__What the task asks__: After locating the line that holds "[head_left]", repeat it and each following line exactly until the material ends, skipping pictures.

__Data excerpt__:
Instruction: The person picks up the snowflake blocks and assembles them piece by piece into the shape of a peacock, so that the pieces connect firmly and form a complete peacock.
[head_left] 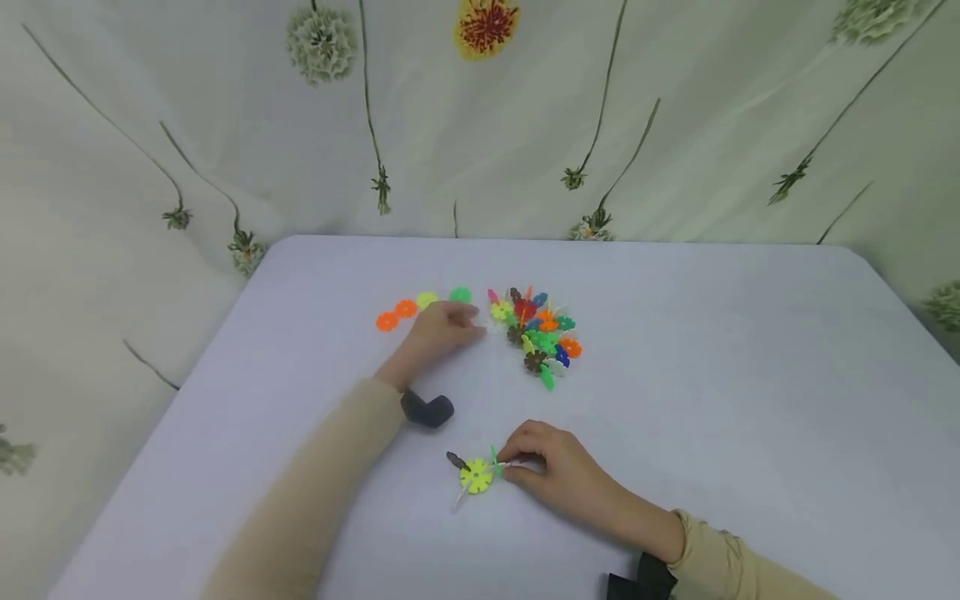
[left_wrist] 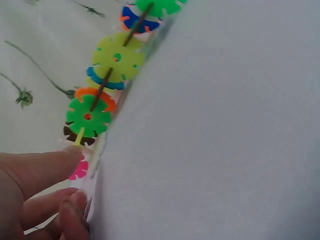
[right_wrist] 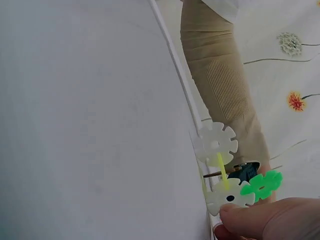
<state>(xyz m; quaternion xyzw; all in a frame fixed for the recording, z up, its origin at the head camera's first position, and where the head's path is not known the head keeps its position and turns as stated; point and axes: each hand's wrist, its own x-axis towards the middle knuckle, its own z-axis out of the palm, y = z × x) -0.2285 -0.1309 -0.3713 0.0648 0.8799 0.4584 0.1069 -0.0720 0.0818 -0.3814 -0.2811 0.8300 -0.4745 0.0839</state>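
Right hand [head_left: 558, 471] over near part of white worktop [head_left: 712, 375]; fingers pinched translucent white slotted disc [right_wrist: 218, 196] of small joined cluster. Yellow disc [head_left: 469, 480] in its middle, brown disc [head_left: 456, 460] and green disc [right_wrist: 270, 183] joined on. Left hand [head_left: 444, 329] farther out, thumb and fingers just beside left edge of multicoloured disc pile [head_left: 546, 340]; could not tell whether fingers grasped anything. Loose orange discs [head_left: 387, 322] lay left of left hand.

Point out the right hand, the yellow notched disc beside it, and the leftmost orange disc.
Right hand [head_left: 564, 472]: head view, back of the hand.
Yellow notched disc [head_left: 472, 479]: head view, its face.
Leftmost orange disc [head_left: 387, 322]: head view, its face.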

__Response below__:
[head_left] 
[left_wrist] 
[right_wrist] 
<state>(xyz m; quaternion xyzw; all in a frame fixed for the recording, z up, its origin at the head camera's first position, and where the head's path is not known the head keeps its position and turns as stated; point and axes: each hand's wrist, its own x-axis towards the middle knuckle, its own z-axis out of the palm, y = z × x) -0.2285 -0.1309 -0.3713 0.0648 0.8799 0.4584 0.1069 -0.0720 0.0818 -0.3814 -0.2811 0.8300 -0.4745 0.0839</state>
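Right hand [head_left: 558, 471] over near part of white worktop [head_left: 712, 375]; fingers pinched translucent white slotted disc [right_wrist: 218, 196] of small joined cluster. Yellow disc [head_left: 469, 480] in its middle, brown disc [head_left: 456, 460] and green disc [right_wrist: 270, 183] joined on. Left hand [head_left: 444, 329] farther out, thumb and fingers just beside left edge of multicoloured disc pile [head_left: 546, 340]; could not tell whether fingers grasped anything. Loose orange discs [head_left: 387, 322] lay left of left hand.

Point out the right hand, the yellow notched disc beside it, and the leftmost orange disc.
Right hand [head_left: 564, 472]: head view, back of the hand.
Yellow notched disc [head_left: 472, 479]: head view, its face.
Leftmost orange disc [head_left: 387, 322]: head view, its face.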

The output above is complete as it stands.